_PROMPT_
Set down the whole listing verbatim.

_DATASET EXTRACT_
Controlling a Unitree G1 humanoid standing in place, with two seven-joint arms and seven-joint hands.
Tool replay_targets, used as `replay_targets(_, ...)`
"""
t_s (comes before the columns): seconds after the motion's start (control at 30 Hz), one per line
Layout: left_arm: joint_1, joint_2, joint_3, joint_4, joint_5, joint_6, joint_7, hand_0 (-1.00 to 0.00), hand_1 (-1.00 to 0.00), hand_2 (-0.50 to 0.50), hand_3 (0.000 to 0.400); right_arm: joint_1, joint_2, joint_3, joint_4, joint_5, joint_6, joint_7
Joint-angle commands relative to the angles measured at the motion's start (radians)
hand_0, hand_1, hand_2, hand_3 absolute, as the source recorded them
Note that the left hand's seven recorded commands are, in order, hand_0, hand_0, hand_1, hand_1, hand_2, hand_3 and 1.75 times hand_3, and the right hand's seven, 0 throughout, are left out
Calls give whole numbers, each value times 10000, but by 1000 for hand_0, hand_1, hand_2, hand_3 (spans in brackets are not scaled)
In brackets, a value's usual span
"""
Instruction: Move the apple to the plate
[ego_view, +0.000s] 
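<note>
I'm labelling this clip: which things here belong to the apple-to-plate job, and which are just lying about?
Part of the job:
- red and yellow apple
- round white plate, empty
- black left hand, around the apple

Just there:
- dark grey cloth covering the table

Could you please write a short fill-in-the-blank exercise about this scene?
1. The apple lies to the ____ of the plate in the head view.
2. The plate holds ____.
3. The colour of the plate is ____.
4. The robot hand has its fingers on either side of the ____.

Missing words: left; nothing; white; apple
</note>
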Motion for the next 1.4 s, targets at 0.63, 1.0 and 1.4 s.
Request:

_YOUR SOLUTION_
Controlling a Unitree G1 humanoid standing in place, with two seven-joint arms and seven-joint hands.
Tool replay_targets, used as `replay_targets(_, ...)`
"""
t_s (comes before the columns): seconds after the motion's start (control at 30 Hz), one per line
Layout: left_arm: joint_1, joint_2, joint_3, joint_4, joint_5, joint_6, joint_7, hand_0 (-1.00 to 0.00), hand_1 (-1.00 to 0.00), hand_2 (-0.50 to 0.50), hand_3 (0.000 to 0.400); right_arm: joint_1, joint_2, joint_3, joint_4, joint_5, joint_6, joint_7
Joint-angle commands relative to the angles measured at the motion's start (radians)
hand_0, hand_1, hand_2, hand_3 absolute, as the source recorded them
Note that the left hand's seven recorded commands are, in order, hand_0, hand_0, hand_1, hand_1, hand_2, hand_3 and 1.75 times hand_3, and the right hand's seven, 0 throughout, are left out
Calls give whole numbers, each value times 10000, but by 1000 for hand_0, hand_1, hand_2, hand_3 (spans in brackets are not scaled)
In brackets, a value's usual span
"""
Instruction: Move the apple to the plate
[ego_view, +0.000s] 
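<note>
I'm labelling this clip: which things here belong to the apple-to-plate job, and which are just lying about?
Part of the job:
- red and yellow apple
- round white plate, empty
- black left hand, around the apple

Just there:
- dark grey cloth covering the table

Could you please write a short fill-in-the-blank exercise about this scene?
1. The apple lies to the ____ of the plate in the head view.
2. The plate holds ____.
3. The colour of the plate is ____.
4. The robot hand has its fingers on either side of the ____.

Missing words: left; nothing; white; apple
</note>
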Motion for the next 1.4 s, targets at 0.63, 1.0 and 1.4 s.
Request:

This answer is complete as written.